Once I got over the enormity of this revelation, I realized that Art Print Company needed a name. Naming a business may be one of the most challenging tasks an entrepreneur faces. Names are permanent. And people respond to them as if they matter, which means they do. My first inclination was to name it after myself. I've been in this business for 10 years and a quick Google search reveals pages of stuff associated with my moniker - none of which I'm ashamed of. Thank God the internet did not exist in the 70s. Since I have at least some name recognition, it seemed like a good - if uninspired idea. Armed with direction and resolve, I grabbed my reserved shereeburlington.com domain name and applied it to my new, unbuilt Squarespace site and called it done.
Then, like a bop on the head from The Universe, I found the blog post Naming A Business After Yourself: When Is It A Good Idea? by the practically famous Emily McDowell. She did exactly that. She also made a credible case for not doing the same. Since her entire fan base finds her by her name (or by Googling "the Emily that makes cards") she had to find a way to transform her one-woman-show self into the growing, staff supported, product producing powerhouse she and her brand has become.

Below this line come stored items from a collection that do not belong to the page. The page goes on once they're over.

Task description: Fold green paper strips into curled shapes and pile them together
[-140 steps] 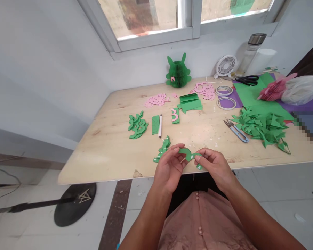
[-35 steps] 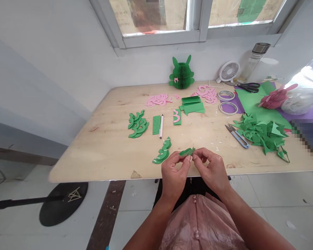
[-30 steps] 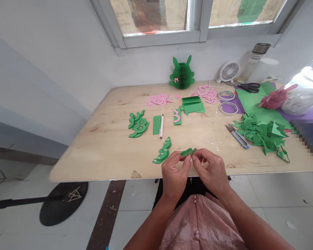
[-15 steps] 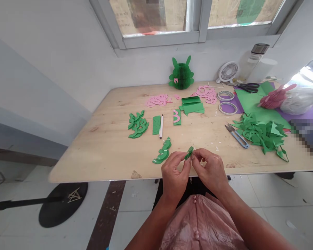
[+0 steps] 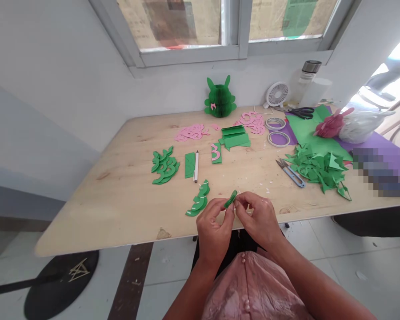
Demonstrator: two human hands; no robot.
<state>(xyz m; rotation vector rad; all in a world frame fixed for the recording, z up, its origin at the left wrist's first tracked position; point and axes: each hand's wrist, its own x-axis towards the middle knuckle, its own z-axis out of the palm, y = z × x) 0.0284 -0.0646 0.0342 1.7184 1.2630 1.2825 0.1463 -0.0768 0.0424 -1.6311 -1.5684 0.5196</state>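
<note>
Between the fingers of my left hand [image 5: 216, 226] is a small folded green paper piece [image 5: 231, 199], held above the table's front edge. My right hand [image 5: 257, 218] pinches at the right side of the same piece, thumb and forefinger together; the exact spot of contact is too small to make out. Just left of my hands lies a scalloped green paper strip [image 5: 198, 200] with small white strips on it. Farther left is a pile of green scalloped cutouts [image 5: 166, 165]. A white pen [image 5: 196, 166] rests beside a green rectangle [image 5: 190, 165].
Blue-handled snips [image 5: 290, 173] and green scraps [image 5: 320, 166] lie on the right of the wooden table [image 5: 120, 209]. Behind are pink cutouts [image 5: 190, 132], tape rolls [image 5: 278, 139], black scissors [image 5: 302, 113], a green paper figure [image 5: 220, 101], a fan [image 5: 276, 94] and a bottle [image 5: 307, 80].
The view has shifted, so the table's things appear farther left and slightly lower. Both hands keep their hold around the green piece, with little change of grip.
</note>
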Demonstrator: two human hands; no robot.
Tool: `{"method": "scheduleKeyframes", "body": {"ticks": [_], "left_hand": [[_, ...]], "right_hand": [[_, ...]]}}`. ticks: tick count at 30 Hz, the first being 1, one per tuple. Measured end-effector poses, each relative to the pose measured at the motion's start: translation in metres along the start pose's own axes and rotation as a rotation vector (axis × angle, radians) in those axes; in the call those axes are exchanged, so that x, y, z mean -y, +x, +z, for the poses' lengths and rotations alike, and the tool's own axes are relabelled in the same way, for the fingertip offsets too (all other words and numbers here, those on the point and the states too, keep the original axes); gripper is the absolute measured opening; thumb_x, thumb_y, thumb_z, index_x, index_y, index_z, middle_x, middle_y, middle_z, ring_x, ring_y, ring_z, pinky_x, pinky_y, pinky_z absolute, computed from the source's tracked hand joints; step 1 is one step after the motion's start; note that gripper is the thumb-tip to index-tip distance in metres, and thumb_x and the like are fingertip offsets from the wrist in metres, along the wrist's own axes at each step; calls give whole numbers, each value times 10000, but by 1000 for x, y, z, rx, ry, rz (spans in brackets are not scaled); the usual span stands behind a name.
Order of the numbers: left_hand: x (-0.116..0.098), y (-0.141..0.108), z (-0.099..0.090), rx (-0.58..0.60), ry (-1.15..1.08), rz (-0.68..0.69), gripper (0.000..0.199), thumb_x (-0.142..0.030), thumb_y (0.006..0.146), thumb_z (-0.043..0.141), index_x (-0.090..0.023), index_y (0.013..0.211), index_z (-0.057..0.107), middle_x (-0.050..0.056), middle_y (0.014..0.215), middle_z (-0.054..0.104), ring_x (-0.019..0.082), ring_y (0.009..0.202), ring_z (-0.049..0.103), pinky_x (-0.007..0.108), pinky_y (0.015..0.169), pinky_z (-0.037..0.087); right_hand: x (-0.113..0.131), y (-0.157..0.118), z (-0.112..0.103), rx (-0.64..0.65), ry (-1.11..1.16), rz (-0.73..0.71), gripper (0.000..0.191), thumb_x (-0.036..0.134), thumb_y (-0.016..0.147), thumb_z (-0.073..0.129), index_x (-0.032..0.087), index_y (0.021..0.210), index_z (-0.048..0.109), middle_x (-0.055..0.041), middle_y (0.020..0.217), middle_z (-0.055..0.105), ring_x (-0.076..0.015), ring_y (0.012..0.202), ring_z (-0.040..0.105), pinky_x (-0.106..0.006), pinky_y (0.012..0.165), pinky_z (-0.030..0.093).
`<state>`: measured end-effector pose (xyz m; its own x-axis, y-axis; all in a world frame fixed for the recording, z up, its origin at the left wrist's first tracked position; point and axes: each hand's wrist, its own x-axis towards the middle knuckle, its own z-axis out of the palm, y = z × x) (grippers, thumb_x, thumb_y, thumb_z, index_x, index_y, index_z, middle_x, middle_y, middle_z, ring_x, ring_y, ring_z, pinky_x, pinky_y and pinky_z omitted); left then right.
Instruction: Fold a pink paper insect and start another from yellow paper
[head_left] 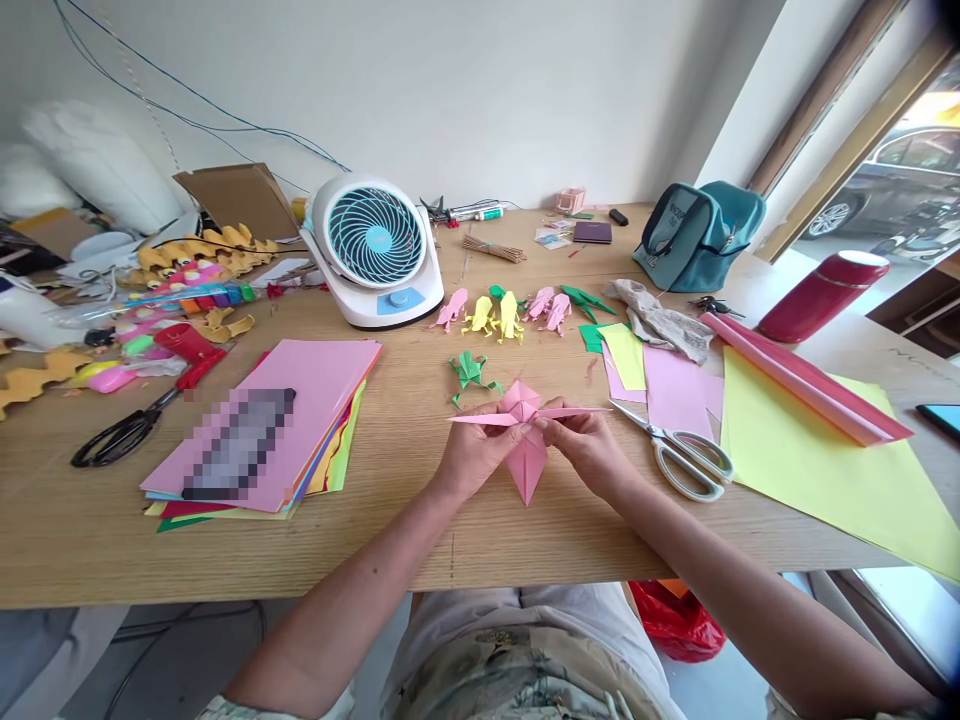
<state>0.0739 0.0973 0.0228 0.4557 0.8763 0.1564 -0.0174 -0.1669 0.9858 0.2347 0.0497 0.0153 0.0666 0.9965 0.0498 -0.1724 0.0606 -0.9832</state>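
Observation:
Between my hands is a pink origami piece (526,462), folded into several long points: one to each side, one up and one down. My left hand (480,450) pinches it left of its centre. On the other side my right hand (585,448) grips it between thumb and fingers. Just beyond lies a green origami frog (469,370). Farther back stand yellow origami frogs (508,316), with pink origami figures (451,310) and green folded pieces (585,300) to either side.
Right of my hands lie white-handled scissors (691,465), paper pieces (675,390), yellow sheets (825,490) and a red flask (825,295). To the left are a coloured paper stack (315,400) and black-handled scissors (124,438). A fan (375,250) and teal bag (697,235) stand behind.

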Motion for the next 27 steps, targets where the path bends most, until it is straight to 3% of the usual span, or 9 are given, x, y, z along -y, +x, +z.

Once I read Emily's argument, my whole running with scissors momentum ground to a slow, disappointing WTF halt. Once I got over myself, I enrolled in another Skillshare class called Naming Your Product in 60 Minutes. In spite of being poorly organized (videos uploaded in reverse order) and difficult to follow (sorry, Sorin) it did contain enough useful information to get me all excited about finding a real, lasting name for my new ... stuff.
Sorin introduced me to the concept of mind dumping - brainstorming ideas by drawing them out rather than linear list making. While my efforts were not nearly as clever as this one, they were a useful way to organize a ton of random information. I spent the entire week brainstorming - writing out pages and pages of ideas in a form known on the interwebs as MindMapping. In some ways, it was the same kind of fun as giving birth - an analogy I regularly apply to the creative process. In other ways, it was a creative project just begging to be developed. What I eventually came up with makes me so happy, I can't wait to share it.